GIVEN INFORMATION section start
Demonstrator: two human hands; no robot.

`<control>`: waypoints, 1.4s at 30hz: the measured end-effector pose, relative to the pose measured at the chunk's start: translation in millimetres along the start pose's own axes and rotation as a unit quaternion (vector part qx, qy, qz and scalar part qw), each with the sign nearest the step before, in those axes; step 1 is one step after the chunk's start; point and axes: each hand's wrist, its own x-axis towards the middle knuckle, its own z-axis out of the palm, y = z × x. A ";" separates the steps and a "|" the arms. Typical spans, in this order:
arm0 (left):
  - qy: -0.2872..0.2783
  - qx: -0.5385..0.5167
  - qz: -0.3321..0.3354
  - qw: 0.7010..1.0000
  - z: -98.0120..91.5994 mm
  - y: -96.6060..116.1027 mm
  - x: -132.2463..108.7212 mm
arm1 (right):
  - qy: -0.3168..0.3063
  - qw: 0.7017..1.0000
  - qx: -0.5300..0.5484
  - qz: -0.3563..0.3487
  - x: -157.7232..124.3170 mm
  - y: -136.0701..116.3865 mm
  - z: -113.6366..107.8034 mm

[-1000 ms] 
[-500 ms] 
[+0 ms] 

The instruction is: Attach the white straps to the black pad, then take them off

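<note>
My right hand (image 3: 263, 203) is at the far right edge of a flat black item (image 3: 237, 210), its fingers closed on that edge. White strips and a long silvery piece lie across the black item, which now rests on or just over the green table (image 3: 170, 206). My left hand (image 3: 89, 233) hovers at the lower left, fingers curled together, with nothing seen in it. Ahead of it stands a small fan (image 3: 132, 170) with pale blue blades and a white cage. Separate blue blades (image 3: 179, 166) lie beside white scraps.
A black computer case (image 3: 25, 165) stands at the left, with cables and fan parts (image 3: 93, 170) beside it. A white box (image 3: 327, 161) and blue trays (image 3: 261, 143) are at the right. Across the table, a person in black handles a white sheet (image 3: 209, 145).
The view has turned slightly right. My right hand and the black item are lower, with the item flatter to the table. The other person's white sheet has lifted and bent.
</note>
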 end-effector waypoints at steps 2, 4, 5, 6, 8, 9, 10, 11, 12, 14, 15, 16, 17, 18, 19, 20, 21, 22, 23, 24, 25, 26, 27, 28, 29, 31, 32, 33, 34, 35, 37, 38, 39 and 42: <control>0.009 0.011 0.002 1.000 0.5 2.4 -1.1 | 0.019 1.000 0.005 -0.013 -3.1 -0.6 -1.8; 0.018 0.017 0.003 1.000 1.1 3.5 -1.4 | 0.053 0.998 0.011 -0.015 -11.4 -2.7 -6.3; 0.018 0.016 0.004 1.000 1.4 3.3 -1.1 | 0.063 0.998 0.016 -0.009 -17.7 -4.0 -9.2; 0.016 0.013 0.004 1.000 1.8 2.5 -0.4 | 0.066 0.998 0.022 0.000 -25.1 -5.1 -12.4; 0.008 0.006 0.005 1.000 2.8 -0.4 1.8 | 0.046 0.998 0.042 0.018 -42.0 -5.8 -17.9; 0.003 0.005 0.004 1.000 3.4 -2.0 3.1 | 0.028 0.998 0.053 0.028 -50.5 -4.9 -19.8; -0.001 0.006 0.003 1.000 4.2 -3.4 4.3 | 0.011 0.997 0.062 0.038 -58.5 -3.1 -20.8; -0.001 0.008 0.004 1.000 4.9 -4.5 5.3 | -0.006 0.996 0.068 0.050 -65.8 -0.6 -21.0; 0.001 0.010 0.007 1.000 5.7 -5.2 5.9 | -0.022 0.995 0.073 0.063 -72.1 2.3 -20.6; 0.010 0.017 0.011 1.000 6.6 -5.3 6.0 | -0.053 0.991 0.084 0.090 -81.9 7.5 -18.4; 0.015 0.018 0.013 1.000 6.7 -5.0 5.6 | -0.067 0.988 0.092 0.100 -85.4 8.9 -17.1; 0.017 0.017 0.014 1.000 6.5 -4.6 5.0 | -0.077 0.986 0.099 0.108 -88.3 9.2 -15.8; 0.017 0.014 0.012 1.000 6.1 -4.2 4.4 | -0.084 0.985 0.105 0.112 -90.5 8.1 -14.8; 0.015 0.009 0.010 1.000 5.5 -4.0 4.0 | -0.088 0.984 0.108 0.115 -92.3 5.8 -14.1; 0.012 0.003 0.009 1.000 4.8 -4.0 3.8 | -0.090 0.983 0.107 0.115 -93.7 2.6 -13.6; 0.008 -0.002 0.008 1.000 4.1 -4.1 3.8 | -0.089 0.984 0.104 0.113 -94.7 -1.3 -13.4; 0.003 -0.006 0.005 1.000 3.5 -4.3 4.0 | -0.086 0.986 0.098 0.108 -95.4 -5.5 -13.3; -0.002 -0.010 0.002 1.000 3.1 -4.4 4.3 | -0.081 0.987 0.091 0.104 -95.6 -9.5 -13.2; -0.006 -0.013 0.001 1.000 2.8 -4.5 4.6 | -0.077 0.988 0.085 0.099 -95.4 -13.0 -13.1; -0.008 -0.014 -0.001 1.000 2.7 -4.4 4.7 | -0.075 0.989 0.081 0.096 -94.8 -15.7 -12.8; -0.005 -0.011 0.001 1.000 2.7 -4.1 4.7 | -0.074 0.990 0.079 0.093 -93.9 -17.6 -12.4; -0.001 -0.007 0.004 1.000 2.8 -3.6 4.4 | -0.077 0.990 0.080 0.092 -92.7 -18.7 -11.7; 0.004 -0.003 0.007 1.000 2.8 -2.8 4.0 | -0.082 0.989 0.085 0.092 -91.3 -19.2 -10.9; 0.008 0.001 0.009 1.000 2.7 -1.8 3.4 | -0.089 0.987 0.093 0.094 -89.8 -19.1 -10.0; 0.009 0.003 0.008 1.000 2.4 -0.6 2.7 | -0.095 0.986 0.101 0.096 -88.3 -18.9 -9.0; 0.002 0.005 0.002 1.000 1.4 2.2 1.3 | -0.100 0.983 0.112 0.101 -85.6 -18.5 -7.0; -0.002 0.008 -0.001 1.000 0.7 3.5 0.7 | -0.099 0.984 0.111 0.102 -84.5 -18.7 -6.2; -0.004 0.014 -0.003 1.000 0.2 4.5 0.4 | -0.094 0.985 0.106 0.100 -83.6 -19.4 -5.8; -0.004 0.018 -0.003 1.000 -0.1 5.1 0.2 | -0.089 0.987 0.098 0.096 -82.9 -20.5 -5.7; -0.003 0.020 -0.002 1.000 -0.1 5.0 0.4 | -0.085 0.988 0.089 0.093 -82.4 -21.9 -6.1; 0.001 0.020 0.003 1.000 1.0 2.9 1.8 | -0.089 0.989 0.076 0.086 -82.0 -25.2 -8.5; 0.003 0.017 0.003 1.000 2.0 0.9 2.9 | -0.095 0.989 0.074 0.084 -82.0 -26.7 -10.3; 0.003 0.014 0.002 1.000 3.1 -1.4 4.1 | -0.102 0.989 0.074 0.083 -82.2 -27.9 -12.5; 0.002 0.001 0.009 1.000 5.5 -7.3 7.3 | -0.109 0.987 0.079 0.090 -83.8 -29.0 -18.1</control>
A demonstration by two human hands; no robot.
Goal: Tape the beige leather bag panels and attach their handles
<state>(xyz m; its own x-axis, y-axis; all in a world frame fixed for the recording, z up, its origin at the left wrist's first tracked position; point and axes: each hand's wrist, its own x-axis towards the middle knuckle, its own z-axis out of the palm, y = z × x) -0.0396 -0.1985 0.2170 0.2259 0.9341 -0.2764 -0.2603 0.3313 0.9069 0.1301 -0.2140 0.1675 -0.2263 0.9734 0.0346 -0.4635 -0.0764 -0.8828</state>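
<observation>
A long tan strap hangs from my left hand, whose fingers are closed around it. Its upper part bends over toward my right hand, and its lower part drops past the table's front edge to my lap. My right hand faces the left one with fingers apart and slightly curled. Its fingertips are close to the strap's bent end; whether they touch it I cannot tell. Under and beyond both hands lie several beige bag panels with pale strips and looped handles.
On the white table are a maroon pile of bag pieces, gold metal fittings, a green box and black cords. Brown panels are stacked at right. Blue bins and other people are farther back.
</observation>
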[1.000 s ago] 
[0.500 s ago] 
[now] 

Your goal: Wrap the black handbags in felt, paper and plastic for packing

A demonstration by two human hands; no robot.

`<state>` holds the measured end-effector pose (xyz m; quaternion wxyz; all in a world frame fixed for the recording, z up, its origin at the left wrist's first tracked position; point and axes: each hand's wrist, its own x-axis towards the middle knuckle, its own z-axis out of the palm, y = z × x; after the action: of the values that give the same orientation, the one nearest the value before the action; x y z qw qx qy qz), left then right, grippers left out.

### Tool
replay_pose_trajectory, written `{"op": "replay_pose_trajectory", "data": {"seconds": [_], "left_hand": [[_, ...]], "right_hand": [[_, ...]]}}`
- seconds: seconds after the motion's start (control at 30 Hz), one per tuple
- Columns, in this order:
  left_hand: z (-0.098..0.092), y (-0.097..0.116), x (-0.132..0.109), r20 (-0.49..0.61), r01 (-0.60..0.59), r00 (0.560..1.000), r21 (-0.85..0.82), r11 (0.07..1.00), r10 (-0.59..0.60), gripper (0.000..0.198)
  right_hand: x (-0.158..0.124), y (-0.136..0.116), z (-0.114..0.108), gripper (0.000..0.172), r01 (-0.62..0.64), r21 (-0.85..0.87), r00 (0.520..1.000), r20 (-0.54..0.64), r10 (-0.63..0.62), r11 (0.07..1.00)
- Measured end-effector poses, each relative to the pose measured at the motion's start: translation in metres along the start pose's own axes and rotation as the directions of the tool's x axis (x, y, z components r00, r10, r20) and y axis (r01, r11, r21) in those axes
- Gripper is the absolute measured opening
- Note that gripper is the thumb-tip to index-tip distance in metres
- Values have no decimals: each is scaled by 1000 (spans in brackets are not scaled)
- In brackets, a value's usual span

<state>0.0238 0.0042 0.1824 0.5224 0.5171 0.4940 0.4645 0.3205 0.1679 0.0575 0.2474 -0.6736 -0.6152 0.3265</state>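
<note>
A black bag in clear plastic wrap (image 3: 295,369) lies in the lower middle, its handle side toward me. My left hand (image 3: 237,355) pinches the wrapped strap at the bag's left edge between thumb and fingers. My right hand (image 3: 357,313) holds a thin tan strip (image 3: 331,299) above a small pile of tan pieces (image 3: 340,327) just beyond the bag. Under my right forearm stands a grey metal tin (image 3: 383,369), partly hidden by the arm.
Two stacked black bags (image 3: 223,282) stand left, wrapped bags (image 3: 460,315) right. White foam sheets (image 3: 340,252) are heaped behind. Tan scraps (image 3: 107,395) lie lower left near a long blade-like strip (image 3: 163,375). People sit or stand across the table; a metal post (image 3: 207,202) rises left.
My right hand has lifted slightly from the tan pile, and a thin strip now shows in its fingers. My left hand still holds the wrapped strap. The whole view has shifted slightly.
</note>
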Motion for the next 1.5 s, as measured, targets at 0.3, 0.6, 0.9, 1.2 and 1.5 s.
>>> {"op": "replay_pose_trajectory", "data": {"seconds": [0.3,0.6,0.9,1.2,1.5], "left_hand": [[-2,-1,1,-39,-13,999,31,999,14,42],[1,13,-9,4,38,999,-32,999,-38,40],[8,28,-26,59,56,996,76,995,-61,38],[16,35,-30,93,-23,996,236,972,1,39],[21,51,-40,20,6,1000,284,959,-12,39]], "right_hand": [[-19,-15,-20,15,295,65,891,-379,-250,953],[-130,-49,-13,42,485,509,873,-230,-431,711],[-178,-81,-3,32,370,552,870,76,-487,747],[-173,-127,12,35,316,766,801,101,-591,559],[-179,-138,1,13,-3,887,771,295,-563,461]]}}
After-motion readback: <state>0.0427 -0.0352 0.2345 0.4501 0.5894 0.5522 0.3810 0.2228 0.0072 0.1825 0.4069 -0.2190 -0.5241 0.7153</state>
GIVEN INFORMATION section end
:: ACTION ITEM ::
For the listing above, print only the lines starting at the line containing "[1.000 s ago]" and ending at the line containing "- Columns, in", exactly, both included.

:: THE ANSWER ::
[1.000 s ago] 
[0.500 s ago] 
[now] 

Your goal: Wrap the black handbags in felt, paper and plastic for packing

A demonstration by two human hands; no robot.

`<state>` holds the measured end-effector pose (xyz m; quaternion wxyz; all in a world frame fixed for the recording, z up, its origin at the left wrist's first tracked position; point and axes: each hand's wrist, its own x-axis towards the middle knuckle, its own z-axis out of the palm, y = z × x; after the action: of the values that give the same orientation, the one nearest the value before the action; x y z qw qx qy qz), left then right, grippers left out.

### Tool
replay_pose_trajectory, written `{"op": "replay_pose_trajectory", "data": {"seconds": [_], "left_hand": [[_, ...]], "right_hand": [[_, ...]]}}`
- seconds: seconds after the motion's start (control at 30 Hz), one per tuple
- Columns, in this order:

That finishes the exercise.